§ Exercise instructions:
The line containing "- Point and" marks the end; copy exactly all lines from the start of the material up to and including it.

BEGIN Data section

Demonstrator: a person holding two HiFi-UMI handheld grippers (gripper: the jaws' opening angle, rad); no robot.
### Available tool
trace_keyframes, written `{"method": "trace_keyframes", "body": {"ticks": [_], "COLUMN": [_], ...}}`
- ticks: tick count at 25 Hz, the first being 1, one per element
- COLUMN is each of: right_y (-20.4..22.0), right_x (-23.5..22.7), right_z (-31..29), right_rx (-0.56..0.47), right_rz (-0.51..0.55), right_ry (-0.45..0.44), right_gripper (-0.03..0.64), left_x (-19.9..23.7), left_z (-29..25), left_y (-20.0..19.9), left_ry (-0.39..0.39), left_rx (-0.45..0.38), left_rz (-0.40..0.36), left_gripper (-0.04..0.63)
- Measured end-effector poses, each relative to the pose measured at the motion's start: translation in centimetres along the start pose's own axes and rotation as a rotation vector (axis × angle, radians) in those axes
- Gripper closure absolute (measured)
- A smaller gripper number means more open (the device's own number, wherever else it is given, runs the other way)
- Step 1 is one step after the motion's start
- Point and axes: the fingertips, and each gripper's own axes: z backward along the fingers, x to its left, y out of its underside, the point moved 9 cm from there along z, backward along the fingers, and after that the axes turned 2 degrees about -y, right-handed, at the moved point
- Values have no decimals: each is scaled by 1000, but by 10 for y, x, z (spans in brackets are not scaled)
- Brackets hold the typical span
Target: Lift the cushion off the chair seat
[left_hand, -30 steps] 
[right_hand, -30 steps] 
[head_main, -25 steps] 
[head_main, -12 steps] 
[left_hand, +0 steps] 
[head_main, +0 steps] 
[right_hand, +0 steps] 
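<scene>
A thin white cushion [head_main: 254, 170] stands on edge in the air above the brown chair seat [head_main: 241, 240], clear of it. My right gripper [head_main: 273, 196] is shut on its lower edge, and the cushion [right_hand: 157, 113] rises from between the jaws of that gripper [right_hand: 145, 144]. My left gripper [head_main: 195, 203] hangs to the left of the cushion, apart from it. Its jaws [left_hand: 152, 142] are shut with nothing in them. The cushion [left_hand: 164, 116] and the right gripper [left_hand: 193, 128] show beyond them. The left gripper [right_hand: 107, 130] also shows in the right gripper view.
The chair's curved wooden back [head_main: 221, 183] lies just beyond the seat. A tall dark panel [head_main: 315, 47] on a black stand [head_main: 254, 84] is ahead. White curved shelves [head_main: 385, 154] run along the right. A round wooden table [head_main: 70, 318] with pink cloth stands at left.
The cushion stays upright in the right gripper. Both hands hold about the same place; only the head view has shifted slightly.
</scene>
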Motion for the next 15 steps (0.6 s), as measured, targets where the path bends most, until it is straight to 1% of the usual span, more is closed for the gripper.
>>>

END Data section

§ Solved problem:
Demonstrator: a person holding two HiFi-UMI handheld grippers (gripper: the jaws' opening angle, rad); no robot.
### Available tool
trace_keyframes, written `{"method": "trace_keyframes", "body": {"ticks": [_], "COLUMN": [_], ...}}`
- ticks: tick count at 25 Hz, the first being 1, one per element
- COLUMN is each of: right_y (-20.4..22.0), right_x (-23.5..22.7), right_z (-31..29), right_rx (-0.56..0.47), right_rz (-0.51..0.55), right_ry (-0.45..0.44), right_gripper (-0.03..0.64), left_x (-19.9..23.7), left_z (-29..25), left_y (-20.0..19.9), left_ry (-0.39..0.39), left_rx (-0.45..0.38), left_rz (-0.40..0.36), left_gripper (-0.04..0.63)
- Measured end-effector poses, each relative to the pose measured at the motion's start: translation in centimetres along the start pose's own axes and rotation as a rotation vector (axis × angle, radians) in those axes
- Gripper closure absolute (measured)
- A smaller gripper number means more open (the device's own number, wherever else it is given, runs the other way)
- Step 1 is one step after the motion's start
- Point and axes: the fingertips, and each gripper's own axes: z backward along the fingers, x to its left, y out of its underside, the point moved 9 cm from there along z, backward along the fingers, and after that the axes turned 2 degrees about -y, right-handed, at the moved point

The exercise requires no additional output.